Almanya ya Göcün 59. yılı münasebetiyle Avrupa Türklüğüne ve dilimiz Türkçeye hizmet eden değerlerimizden olan yazar gazeteci, Achen Türk Merkezi derneği eski başkanı ATİB Genel Başkanı Başdanışmanı, Referans Dergisi Genel Yayın Yönetmeni ve Türk-Alman Yazarlar Brliği (TAB) başkanı olan Mahmut Aşkar ağbeyim, başkanımla Avrupa Türklüğünün dününü ve geleceğini konu alan bir söyleşimiz oldu.

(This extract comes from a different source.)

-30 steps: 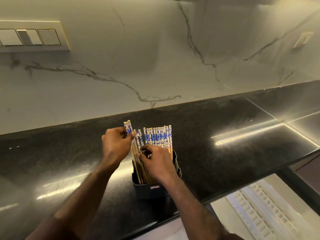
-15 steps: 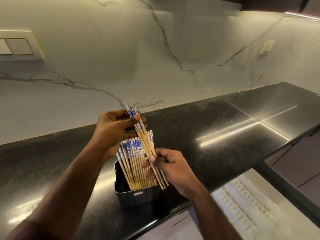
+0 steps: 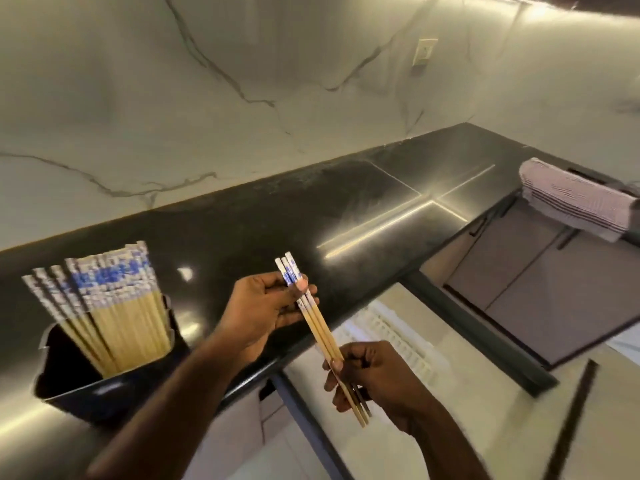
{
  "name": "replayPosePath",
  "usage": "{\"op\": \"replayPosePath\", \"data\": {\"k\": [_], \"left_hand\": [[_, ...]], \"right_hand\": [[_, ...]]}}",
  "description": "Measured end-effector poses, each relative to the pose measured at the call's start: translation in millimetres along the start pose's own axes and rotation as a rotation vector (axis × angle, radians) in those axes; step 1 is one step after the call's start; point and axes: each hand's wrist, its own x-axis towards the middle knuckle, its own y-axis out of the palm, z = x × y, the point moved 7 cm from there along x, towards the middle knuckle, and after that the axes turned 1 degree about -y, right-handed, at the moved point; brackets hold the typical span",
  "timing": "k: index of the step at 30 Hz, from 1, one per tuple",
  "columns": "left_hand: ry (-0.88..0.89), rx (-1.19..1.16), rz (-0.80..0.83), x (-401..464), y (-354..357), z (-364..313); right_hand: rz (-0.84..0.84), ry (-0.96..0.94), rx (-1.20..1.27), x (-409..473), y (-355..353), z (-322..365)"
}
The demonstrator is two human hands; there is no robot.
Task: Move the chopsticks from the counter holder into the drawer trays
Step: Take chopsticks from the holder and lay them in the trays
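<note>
A small bundle of chopsticks (image 3: pixel 320 325), bamboo with blue-and-white tops, is held slanting over the counter's front edge. My left hand (image 3: pixel 263 308) pinches the patterned top end. My right hand (image 3: pixel 372 379) grips the thin lower end. At the left, a black holder (image 3: pixel 86 386) stands on the black counter (image 3: pixel 346 202) with several more chopsticks (image 3: pixel 114 306) leaning in it. Below the counter edge an open drawer shows a white ribbed tray (image 3: pixel 398 341), partly hidden by my hands.
A folded striped towel (image 3: pixel 575 199) lies at the right over the counter corner. Grey cabinet fronts (image 3: pixel 540 282) sit below it. The marble wall behind carries a socket (image 3: pixel 424 51). A dark drawer rail (image 3: pixel 481 334) runs diagonally right of the tray.
Both hands have lifted the small bundle out of the holder and carried it right, toward the drawer. The view has swung right, so the holder now sits at the far left.
</note>
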Motion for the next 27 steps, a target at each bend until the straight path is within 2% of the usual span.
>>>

Okuyucularımız için kendinizi tanıtır mısınız?
Mahmut Aşkar, 19551 Iğdır doğumluyum. İlkokulu Karakoyunlu’da, ortaokul ve liseyi Iğdır’da okudum. Lise yıllarında (1968-1971) mahallî gazetelerde şiirler ve yazılarım neşredildi. Liseyi bitirdikten sonra Almanya’ya öğrenci olarak geldim.
Aachen Teknik Üniversitesi (RWTH) Metalurji Fakültesinden Dipl. İng. (Yüksek Mühendis) olarak mezun oldum.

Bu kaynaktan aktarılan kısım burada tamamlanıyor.